Knowledge about the molecular workings of cancer has led to newer treatment approaches since Farber's day, including stem cell transplants, hormone therapy (such as tamoxifen and aromatase inhibitors), and chemotherapy given in pill form, rather than as fluids injected into the bloodstream. Another development is the new class of "smart" drugs, which target specific pathways that cause and sustain cancer.

These include angiogenic inhibitors, which starve tumors of their blood supply, and tyrosine kinase inhibitors, which block overactive cell growth signals. Still other "smart" therapies, cancer vaccines, harness the power of the body's immune system against the disease.

Radiation therapy, a crucial component of multidisciplinary cancer treatment, is delivered with more precision today than in the past. This is due to multiple technological advances, including the routine use of CT scans, often combined with PET or MRI for treatment planning, and new techniques such as intensity-modulated radiation therapy, image-guided radiation therapy, and stereotactic body radiation therapy. These approaches aim to maximize the dose to the tumor while minimizing exposure to the surrounding normal tissue. "The biggest advance is making our radiation as conformal as possible – that is, directed at a specific area, just enough to treat the tumor," explains Barbara Kalinowski, RN, MSN, nurse manager for Radiation Oncology at Dana-Farber/Brigham and Women's Cancer Center.

Surgery, a mainstay of treatment for solid tumors such as colon cancer and sarcoma, is also less physically taxing than it used to be – as is the anesthesia that accompanies it. Tumors are more likely to be removed when they are smaller, thanks to earlier detection and drugs that shrink them before they're taken out. Perhaps the best-known example of these improvements is in breast cancer, where minimal, tissue-sparing surgery (such as lumpectomies) is now often the approach of choice. Gone is the disfiguring Halstead radical mastectomy, which removed the breast, underlying muscle, and nearby lymph nodes in an attempt to stop the disease from spreading. The procedure was abandoned in the mid-1970s, according to Nathan, after scientists learned that it didn't accomplish its goal and that minimal surgery, combination chemotherapy, and estrogen blockers were much more effective and less disabling.

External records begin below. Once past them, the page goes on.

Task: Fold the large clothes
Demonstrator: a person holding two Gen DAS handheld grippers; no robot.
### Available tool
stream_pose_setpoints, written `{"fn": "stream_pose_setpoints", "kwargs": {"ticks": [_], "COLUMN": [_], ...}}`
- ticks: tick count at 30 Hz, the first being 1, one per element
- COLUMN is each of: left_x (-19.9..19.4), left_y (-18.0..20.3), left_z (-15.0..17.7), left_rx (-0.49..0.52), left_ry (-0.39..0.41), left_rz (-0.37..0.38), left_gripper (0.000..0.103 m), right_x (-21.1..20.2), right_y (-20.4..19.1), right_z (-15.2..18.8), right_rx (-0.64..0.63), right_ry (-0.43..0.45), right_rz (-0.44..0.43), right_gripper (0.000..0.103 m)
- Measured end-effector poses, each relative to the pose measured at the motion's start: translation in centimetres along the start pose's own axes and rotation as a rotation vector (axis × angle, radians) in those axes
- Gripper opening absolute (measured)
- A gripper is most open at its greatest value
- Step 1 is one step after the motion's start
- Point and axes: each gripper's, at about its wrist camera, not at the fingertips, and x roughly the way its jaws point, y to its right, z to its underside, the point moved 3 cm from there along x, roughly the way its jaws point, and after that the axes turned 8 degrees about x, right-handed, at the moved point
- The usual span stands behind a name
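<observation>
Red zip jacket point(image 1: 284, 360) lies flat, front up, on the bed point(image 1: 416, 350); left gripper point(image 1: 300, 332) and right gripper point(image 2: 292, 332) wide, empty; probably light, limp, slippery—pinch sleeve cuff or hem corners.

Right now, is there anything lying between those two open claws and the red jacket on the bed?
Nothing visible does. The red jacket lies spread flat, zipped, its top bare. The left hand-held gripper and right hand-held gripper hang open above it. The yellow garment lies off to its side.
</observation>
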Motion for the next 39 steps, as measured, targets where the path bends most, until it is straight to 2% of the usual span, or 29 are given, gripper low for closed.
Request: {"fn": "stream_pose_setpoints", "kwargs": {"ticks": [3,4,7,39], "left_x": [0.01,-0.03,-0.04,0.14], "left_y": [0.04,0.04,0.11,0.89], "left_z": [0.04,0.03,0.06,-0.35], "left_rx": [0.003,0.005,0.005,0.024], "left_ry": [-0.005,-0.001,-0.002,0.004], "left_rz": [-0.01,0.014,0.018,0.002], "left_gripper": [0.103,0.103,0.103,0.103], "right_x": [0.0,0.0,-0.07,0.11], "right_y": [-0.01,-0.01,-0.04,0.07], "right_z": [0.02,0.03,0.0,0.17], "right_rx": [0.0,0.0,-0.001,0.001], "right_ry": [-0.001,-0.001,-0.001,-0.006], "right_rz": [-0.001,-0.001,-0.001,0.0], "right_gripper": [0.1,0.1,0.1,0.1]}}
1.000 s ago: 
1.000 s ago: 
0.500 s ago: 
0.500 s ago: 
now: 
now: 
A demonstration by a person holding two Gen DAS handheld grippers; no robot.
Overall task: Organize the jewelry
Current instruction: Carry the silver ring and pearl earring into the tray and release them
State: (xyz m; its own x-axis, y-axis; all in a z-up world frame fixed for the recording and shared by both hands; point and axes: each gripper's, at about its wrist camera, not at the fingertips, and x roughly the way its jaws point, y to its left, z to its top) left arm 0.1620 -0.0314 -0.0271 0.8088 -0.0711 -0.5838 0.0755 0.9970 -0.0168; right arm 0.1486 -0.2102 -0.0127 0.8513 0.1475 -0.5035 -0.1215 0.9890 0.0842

Not only have treatments improved, so have the tools for diagnosing disease and monitoring the effectiveness of treatments. Dana-Farber, for example, has two PET/CT scanners that can assess tumors' response to some drugs as early as one day after starting treatment. It plans to upgrade its CT machines to include three "64-slice scanners," which can show blood flow within the vessels feeding a tumor, as well as the impact of treatments on these vessels. The addition of a high-field MRI machine will also enable faster, clearer scans and allow staff to chemically analyze and characterize malignant tumors and their response to various therapies.